While an eight-figure payday is not up for grabs this time around, the winner will earn a comfortable $8.9 million. As you’d expect, WSOP officials were quite happy with the turnout, with Vice President Ty Stewart commenting in a press release distributed on Thursday, “By every measure, this was the most successful World Series of Poker in the event’s illustrious 41-year history. From the lowest buy-in events to the highest, we saw enormous player demand translate into lengthy registration lists and massive prize pools. As the WSOP Main Event progresses, we’re looking forward to creating several new multi-millionaires.”

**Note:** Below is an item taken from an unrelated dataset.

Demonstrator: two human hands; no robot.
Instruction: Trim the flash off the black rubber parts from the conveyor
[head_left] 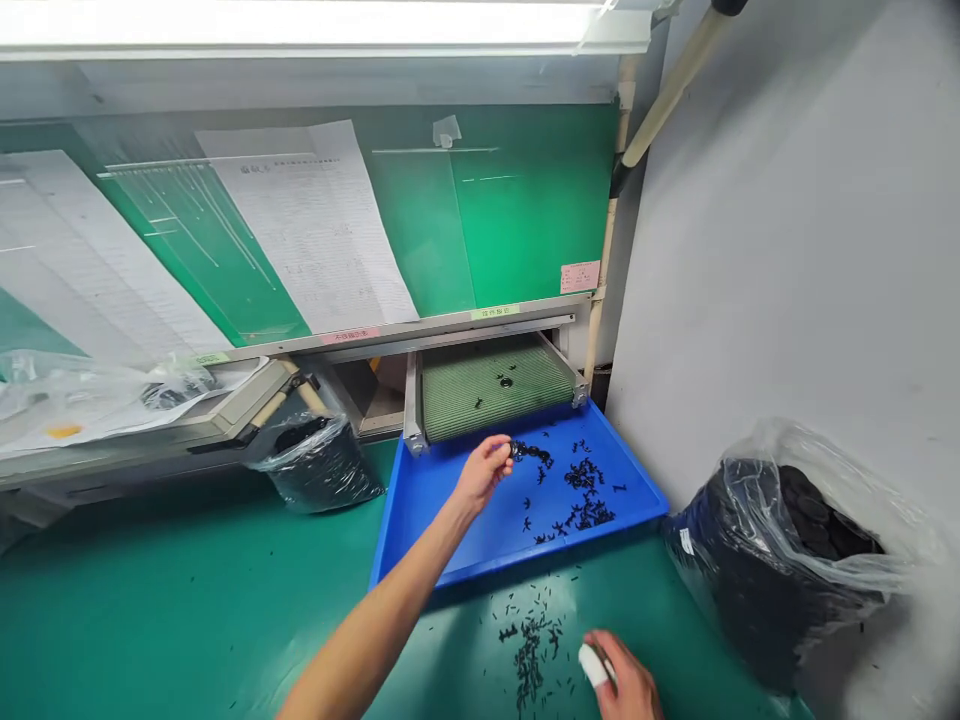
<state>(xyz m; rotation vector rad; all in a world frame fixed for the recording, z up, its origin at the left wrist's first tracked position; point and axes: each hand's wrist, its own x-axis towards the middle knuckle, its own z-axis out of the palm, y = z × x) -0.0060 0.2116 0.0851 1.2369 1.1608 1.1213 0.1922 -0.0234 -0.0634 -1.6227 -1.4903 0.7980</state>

The youngest player to be found in this year’s Main Event field was 21 years and one day old. If you’ve watched Main Event coverage on ESPN, then you’re familiar with Jack Ury, who at 97 years of age is the oldest player in this year’s field. Both of them played on Day 1D, which attracted 2,391 runners. Many in the industry, including this author, had anticipated that WSOP attendance would plummet to around 5,000. However, we were all pleasantly surprised when the number for 2010 blew last year’s figure out of the water.
In another record set this year, 44 of the 57 WSOP events generated a prize pool of at least $1 million. The previous mark to beat was 39, which happened last year. Also buzz-worthy this year was the Seniors’ Event, which drew a monster crowd of 3,142 players, up 16% from last year’s total of 2,707. Unlike the Ladies’ Event, the Seniors’ tournament stuck true to its name and saw Harold Angle emerge victorious to bank nearly $500,000.

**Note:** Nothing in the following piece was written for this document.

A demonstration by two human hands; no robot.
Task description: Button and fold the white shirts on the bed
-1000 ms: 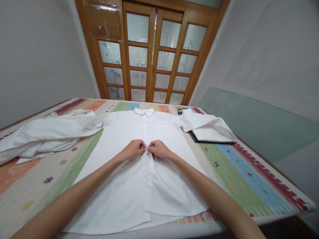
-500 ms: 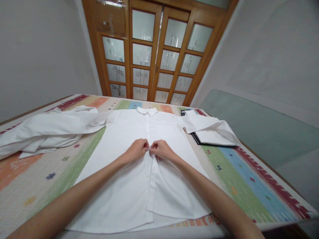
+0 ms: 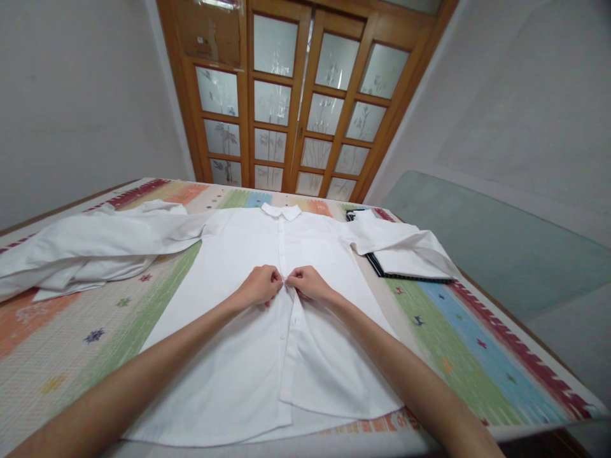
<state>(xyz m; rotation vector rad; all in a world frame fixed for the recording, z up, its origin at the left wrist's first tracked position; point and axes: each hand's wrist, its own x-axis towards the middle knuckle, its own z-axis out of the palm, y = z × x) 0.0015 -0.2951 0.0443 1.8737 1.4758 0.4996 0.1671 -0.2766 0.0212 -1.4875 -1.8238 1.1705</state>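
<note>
A white button-up shirt [image 3: 238,362] lies face up on the table, collar away from me and sleeves spread to both sides. At mid-front, my left hand [image 3: 261,285] pinches the fabric of the placket. Close against it, my right hand [image 3: 309,283] pinches the other front edge, fingertips nearly touching those of the left. Above the hands the two fronts lie together. Below them the placket hangs loose, with the right front edge folded over and small buttons showing. Whatever button sits between the fingertips is hidden.
A patterned striped cloth [image 3: 458,356] covers the table. Beneath the left sleeve lies a crumpled white garment [image 3: 86,270]. Under the right sleeve is a folded white item with black striped trim [image 3: 377,266]. Wooden glass-paned doors [image 3: 296,127] stand beyond, and a pale green panel [image 3: 501,235] leans at the right.
Both hands stay at the same spot on the placket, with small finger movements. The left fingertips have shifted slightly closer to the right. The shirt is otherwise much the same.
</note>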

Two tournaments dished out over $1 million to first place, with an old school poker pro and an internet young gun taking home titles. Michael “The Grinder” Mizrachi, who many of us remember coming up in poker for his domination of the World Poker Tour, took down the $50,000 Player’s Championship just weeks after a report of a run-in with the Internal Revenue Service came out. Then, Dan “djk123” Kelly became the newest member of the DoylesRoom Brunson 10 after winning the $25,000 No Limit Hold’em Six-Max tournament.
Berry Johnston, who won the Main Event in 1986, cashed twice this year. The significance of that, you ask? Johnston has cashed in 28 straight WSOPs. 28! That’s longer than most of the people reading this have been alive. Also making waves in 2010 was Frank Kassela, the year’s lone dual bracelet winner. Kassela’s wins in the Seven Card Stud High-Low Championship and $2,500 Razz events marked the 11th straight year that there has been a dual bracelet holder.
Nine of the 17 largest WSOP tournaments were held this year, headlined by the aforementioned Main Event. Several of those are $1,000 No Limit Hold’em tournaments, however, each of which boasted a pair of starting days. The largest $1,000 contest was Event #3, which drew just over 4,300 players.